YOUR INSTRUCTIONS:
Repeat everything in the listing below. Keep each line exact.

INPUT DATA:
++++++++++
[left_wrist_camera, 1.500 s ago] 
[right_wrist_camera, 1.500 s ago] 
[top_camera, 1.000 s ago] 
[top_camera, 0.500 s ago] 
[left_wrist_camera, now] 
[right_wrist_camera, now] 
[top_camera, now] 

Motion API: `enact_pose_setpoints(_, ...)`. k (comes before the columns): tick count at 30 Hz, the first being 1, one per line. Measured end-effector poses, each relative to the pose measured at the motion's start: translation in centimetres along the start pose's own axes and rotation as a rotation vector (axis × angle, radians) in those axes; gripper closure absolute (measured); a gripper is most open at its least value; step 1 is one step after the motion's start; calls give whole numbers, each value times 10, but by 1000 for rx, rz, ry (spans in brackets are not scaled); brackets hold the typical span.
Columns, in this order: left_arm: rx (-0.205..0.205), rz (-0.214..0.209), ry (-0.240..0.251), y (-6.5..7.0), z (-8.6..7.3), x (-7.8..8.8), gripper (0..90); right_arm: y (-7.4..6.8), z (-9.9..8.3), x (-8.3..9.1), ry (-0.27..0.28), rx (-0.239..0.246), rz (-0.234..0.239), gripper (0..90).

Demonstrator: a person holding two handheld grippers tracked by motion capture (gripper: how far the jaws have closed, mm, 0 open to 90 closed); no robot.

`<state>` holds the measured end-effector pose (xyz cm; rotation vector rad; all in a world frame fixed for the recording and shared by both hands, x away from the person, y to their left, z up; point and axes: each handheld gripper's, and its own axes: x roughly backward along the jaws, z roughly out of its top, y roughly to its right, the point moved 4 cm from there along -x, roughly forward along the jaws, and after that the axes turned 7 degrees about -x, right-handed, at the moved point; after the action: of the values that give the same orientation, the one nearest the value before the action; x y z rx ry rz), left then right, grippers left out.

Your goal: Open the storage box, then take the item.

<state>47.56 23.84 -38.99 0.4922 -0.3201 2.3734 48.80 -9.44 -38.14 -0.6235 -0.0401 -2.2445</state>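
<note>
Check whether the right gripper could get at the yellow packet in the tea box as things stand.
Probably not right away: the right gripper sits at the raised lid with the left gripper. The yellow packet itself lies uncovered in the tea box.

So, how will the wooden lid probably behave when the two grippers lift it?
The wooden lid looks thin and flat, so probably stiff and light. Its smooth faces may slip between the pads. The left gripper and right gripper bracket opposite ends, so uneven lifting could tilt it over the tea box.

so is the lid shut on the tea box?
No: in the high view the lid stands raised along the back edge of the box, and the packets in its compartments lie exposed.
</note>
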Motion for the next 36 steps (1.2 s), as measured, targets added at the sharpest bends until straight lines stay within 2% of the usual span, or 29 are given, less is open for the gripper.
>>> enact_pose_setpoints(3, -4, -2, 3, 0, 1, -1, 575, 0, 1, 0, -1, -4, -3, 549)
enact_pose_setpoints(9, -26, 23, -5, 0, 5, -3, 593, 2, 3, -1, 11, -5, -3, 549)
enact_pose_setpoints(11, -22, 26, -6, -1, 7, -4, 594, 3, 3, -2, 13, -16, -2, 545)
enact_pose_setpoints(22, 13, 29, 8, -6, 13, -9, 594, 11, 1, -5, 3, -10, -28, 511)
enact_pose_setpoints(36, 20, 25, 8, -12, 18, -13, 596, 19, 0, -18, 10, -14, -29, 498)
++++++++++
RESPONSE TO THIS EXERCISE:
[left_wrist_camera, 1.500 s ago] 
[right_wrist_camera, 1.500 s ago] 
[top_camera, 1.000 s ago] 
[top_camera, 0.500 s ago] 
[left_wrist_camera, now] 
[right_wrist_camera, now] 
[top_camera, now] 

Motion API: `enact_pose_setpoints(_, ...)`. k (comes before the columns): tick count at 30 Hz, the first being 1, one per line. Measured end-effector poses, each relative to the pose measured at the motion's start: translation in centimetres along the start pose's own axes and rotation as a rotation vector (axis × angle, radians) in those axes; gripper closure absolute (measured); a gripper is most open at its least value; step 1 is one step after the motion's start; calls give whole numbers, each value times 10, but by 1000 for rx, rz, ry (spans in brackets are not scaled); brackets hold the typical span.
Columns, in this order: left_arm: rx (-0.205..0.205), rz (-0.214..0.209), ry (-0.240..0.251), y (-6.5..7.0), z (-8.6..7.3), x (-7.8..8.8), gripper (0..90); right_arm: y (-7.4..6.8), z (-9.9..8.3), x (-8.3..9.1), ry (-0.27..0.28), rx (-0.239..0.246), rz (-0.234..0.239), gripper (0..90).

Demonstrator: a person holding two handheld grippers tracked by motion capture (gripper: how far the jaws have closed, mm, 0 open to 90 closed); no robot.

`<state>` holds the measured end-effector pose (xyz cm; rotation vector rad; all in a world frame fixed for the recording and shared by both hands, x away from the person, y to their left, z up; point and axes: each handheld gripper's, and its own axes: x roughly backward along the jaws, z roughly out of its top, y roughly to its right, the point moved 4 cm from there along -x, roughly forward along the jaws, and after that the axes turned 7 degrees about -x, right-handed, at the moved point; after the action: of the values that give the same orientation, the one nearest the value before the action; x y z rx ry rz), left then right, grippers left out.

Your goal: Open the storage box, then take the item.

<state>47.56 23.84 -38.99 0.4922 -0.3201 2.3734 48.80 -9.44 -38.14 -0.6235 -0.0401 -2.2445</state>
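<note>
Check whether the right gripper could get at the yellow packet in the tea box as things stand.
Probably not right away: the right gripper sits at the raised lid with the left gripper. The yellow packet itself lies uncovered in the tea box.

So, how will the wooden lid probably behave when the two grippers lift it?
The wooden lid looks thin and flat, so probably stiff and light. Its smooth faces may slip between the pads. The left gripper and right gripper bracket opposite ends, so uneven lifting could tilt it over the tea box.

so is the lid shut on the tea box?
No: in the high view the lid stands raised along the back edge of the box, and the packets in its compartments lie exposed.
</note>
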Motion for the next 36 steps (1.2 s), as measured, targets added at the sharpest bends until straight lines stay within 2% of the usual span, or 29 are given, less is open for the gripper.
>>> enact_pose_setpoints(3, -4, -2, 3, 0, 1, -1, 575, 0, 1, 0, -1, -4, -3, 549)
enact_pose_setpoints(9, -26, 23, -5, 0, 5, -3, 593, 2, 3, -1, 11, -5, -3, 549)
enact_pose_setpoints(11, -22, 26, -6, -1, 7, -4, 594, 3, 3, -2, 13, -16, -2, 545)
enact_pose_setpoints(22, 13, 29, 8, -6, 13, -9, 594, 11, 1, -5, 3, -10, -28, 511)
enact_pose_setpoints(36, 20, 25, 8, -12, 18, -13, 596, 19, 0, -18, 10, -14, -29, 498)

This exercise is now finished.